· 26 : âtıfet ·

97 15 29
                                    

(Bu bölümün daha iyi anlaşılması için cevelân ve müteellimane adlı bölümlere tekrar bir göz atabilirsiniz inşallah.)

Odanın içerisinde bir hareketlenme, "Yeter. Artık yeter." diyor bir kadın sesi. Elindeki tepsiyi bırakıp çıkıyor beyazlar içerisindeki odadan. Bir rahatlama hissetmiyorum, varlık ile yokluk bir şey ifade etmiyor sanki. Hiçbir şeyin mühim olmadığı o noktada gezinip duruyor ruhum. Belki dakikalar geçiyor, belki saatler... Beyaz önlüklü bir adam giriyor içeri, bir şeyleri kontrol ettikten sonra yanıma yaklaşıyor.

"Verdâ? Bugün nasılsın?"

Onun bu anlamsız sorusu, gözlerimi daldığı sulardan çekip çıkarmaya yetmiyor.

Yutkunuyor adam, bunun bıkkınlığını mı yoksa çaresizliğini mi ifade ettiğini ayırt edemiyorum.

"Pekâlâ... Hüsrev Bey seni ziyarete geldi mi Verdâ? Onunla en son ne zaman görüştüğünüzü hatırlayabiliyor musun?"

Bakışlarımı derinliklerden koparmak birkaç dakikamı alıyor, karşımdaki adama bakıyorum.

Boğazımı temizleme gereği duymadan konuşuyorum ama sanki işittiğim bu ses bana ait değil. Çok uzaktan geliyor kulağıma. Fazla kısık, fazla yabancı...

Başımı hayır anlamında sallarken burun direklerim sızlıyor. Gözlerimi kaçırıyorum. 

"Anlıyorum... Onu en son nerede gördüğünü hatırlıyor musun?"

İçimde garip bir öfke yeşeriyor.

Cevap vermiyorum.

"Verdâ, buradaki herkes senin iyiliğin için çabalıyor."

Uzun zamandır konuşmadığım için hırıltılı bir kahkaha kopup süzülüyor havaya.

"Komik olmayın. Ne sen, ne annem, ne de o hemşireler umursuyor beni... Annem, yanında tuttuğu kızının 'normal' olmasını istiyor, bunun için size para ödüyor. Sizler ise o paranın keyfini sürerken en ufak bir huzursuzluk yaşayıp vicdanınızı gün yüzüne çıkarmamak uğruna aldığınız paranın hakkını vermeye çalışmaktan öteye gitmiyorsunuz."

Öfkeyle kustuğum bu cümleler önlüklü adama pek de dokunmuyordu artık. 

"Şimdilik ilaçlarına devam edelim, yine ziyaret ederim seni Verdâ." diyerek terk etti odayı, sanki az evvel hiçbir şey dememişim gibi.

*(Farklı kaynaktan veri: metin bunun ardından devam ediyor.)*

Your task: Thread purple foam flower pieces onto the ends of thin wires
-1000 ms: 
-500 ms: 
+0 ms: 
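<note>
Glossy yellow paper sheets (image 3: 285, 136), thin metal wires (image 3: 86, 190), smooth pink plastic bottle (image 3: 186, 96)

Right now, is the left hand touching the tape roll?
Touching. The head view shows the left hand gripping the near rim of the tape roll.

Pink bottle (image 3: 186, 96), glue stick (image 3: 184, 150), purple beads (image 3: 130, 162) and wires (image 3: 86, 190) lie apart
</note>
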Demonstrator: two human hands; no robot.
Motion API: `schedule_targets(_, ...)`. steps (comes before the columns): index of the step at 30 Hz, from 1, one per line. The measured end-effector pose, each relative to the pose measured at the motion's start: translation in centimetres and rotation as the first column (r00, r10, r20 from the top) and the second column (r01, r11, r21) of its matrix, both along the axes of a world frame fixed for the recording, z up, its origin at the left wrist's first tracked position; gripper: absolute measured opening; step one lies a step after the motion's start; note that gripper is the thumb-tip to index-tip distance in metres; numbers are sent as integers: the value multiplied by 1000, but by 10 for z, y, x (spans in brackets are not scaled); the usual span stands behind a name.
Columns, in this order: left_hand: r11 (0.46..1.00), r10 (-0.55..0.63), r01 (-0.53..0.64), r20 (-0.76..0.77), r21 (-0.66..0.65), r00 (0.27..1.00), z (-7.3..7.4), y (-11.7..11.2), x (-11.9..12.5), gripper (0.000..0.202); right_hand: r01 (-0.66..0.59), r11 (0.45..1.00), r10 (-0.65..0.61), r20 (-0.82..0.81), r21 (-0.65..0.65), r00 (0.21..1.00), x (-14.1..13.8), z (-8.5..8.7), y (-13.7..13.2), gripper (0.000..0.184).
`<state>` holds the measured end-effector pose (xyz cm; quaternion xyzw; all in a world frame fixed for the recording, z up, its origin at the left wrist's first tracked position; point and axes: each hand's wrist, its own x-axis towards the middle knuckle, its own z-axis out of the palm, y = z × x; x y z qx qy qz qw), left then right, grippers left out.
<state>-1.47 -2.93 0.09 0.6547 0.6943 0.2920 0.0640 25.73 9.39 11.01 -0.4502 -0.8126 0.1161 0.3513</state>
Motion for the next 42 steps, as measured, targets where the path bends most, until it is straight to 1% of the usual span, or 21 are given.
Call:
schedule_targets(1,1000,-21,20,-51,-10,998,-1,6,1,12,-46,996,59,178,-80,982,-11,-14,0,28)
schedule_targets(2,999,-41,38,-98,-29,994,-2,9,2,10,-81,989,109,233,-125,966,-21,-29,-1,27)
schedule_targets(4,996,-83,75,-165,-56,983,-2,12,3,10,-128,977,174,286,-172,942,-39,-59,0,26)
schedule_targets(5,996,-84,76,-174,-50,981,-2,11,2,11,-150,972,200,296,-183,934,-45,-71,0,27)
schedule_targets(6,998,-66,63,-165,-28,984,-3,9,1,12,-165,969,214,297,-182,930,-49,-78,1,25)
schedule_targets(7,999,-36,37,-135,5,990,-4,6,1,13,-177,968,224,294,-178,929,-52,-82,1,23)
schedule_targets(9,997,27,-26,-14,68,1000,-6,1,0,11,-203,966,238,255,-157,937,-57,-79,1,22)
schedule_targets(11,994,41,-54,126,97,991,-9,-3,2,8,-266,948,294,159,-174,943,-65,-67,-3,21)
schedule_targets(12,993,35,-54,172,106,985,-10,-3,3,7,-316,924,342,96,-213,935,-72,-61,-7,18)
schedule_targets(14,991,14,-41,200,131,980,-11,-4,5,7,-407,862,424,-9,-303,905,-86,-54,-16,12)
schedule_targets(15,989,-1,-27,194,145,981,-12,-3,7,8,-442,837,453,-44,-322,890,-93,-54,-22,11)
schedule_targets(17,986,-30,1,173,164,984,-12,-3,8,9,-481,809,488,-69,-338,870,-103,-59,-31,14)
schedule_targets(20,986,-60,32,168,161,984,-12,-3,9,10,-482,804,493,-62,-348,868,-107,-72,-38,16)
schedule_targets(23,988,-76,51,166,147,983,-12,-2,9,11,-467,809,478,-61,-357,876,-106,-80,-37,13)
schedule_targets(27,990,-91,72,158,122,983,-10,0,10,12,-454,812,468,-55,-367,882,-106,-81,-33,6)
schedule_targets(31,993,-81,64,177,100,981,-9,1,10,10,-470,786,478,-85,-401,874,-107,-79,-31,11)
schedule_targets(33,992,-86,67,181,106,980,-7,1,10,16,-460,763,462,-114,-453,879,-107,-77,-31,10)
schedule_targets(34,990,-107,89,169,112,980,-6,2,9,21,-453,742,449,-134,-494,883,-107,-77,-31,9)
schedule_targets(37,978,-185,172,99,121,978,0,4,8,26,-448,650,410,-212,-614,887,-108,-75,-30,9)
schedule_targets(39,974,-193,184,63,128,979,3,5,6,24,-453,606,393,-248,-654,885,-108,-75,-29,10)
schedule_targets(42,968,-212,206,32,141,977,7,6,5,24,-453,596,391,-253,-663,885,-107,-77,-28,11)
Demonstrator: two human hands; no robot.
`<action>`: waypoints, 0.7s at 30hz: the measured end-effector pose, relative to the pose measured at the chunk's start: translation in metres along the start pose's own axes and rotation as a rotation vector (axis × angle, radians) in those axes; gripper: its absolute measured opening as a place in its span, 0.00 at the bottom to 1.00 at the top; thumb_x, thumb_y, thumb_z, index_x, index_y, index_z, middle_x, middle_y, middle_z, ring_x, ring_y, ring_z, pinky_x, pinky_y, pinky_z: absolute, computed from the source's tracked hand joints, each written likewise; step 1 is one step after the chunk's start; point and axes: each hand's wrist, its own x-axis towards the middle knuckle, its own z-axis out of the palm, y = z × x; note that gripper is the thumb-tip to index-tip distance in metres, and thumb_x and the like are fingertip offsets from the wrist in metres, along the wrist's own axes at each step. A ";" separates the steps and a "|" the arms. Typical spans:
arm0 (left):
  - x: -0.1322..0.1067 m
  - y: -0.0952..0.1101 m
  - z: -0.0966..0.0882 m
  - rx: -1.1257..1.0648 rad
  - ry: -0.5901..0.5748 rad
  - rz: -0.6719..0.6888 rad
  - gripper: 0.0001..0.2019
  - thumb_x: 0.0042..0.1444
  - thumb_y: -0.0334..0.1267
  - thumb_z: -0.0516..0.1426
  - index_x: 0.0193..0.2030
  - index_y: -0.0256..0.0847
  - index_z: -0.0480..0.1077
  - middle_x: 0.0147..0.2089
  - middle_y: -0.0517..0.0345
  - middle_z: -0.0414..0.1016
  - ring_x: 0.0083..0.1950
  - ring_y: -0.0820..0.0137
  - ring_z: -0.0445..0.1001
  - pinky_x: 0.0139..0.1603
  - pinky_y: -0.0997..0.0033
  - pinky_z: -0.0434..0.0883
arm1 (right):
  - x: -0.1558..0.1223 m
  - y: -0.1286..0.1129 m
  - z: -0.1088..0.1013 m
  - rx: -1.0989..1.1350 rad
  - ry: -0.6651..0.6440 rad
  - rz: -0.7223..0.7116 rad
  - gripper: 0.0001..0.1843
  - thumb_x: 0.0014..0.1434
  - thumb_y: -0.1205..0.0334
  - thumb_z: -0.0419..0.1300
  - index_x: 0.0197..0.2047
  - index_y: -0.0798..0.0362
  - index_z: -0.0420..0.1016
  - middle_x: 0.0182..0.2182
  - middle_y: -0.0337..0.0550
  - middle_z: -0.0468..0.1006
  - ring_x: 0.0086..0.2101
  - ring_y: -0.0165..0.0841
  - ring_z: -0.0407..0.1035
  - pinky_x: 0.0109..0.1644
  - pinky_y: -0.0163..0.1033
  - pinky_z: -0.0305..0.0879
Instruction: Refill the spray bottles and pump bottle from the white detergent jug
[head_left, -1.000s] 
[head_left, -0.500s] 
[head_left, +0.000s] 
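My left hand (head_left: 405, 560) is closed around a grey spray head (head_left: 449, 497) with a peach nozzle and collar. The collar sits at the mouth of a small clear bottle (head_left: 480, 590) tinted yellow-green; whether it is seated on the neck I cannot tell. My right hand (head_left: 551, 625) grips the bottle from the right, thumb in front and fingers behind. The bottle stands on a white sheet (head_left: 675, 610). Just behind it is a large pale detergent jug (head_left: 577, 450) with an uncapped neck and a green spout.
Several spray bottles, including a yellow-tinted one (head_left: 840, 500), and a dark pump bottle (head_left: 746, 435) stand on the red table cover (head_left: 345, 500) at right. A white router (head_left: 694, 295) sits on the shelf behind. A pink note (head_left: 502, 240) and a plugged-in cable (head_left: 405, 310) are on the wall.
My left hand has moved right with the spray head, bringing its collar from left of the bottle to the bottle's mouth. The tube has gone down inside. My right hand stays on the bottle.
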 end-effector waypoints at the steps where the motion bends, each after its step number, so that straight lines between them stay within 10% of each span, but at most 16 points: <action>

Kapıyı kapatmadan evvel annemin onun yanına geldiğini görmüştüm. Aniden kalktım yataktan, gözlerim karardı. Kapanan kapının pervazına tutunup baş dönmemin geçmesini bekledim. Sonra da kulağımı dayayıp onları dinlemeye başladım. Kısık konuştukları için bu epey zordu.

"İlaçların onu bu kadar depresif yapması normal fakat geçici bir süreç bu, lütfen endişelenmeyin. Fakat Hüsrev Bey'in onu bizim yüzümüzden terk ettiğini düşünmesi bize karşı öfkelenmesine sebebiyet veriyor, bu agresifliği devamlı olursa ve yeterli sonucu alamazsak farklı yollar denememiz gerekebilir."

"Doktor Bey bari siz yapmayın Allah aşkına ne Hüsrev Beyi... Neyse, aklınızda bir şey var mı?"

"Çok tasvip ettiğim bir yöntem olduğunu söyleyemem, yan etkileri mevcut ama uzun vadede onun hayatını düzene koyabilmek adına elektrokonvülsif tedaviye başlamamız gerekebilir, halk içerisinde elektroşok olarak da bilinir. İlaçla haftalarca sürebilen tedavi, bu metod ile çok daha kısa sürede bize olumlu dönüş sağlayabilir."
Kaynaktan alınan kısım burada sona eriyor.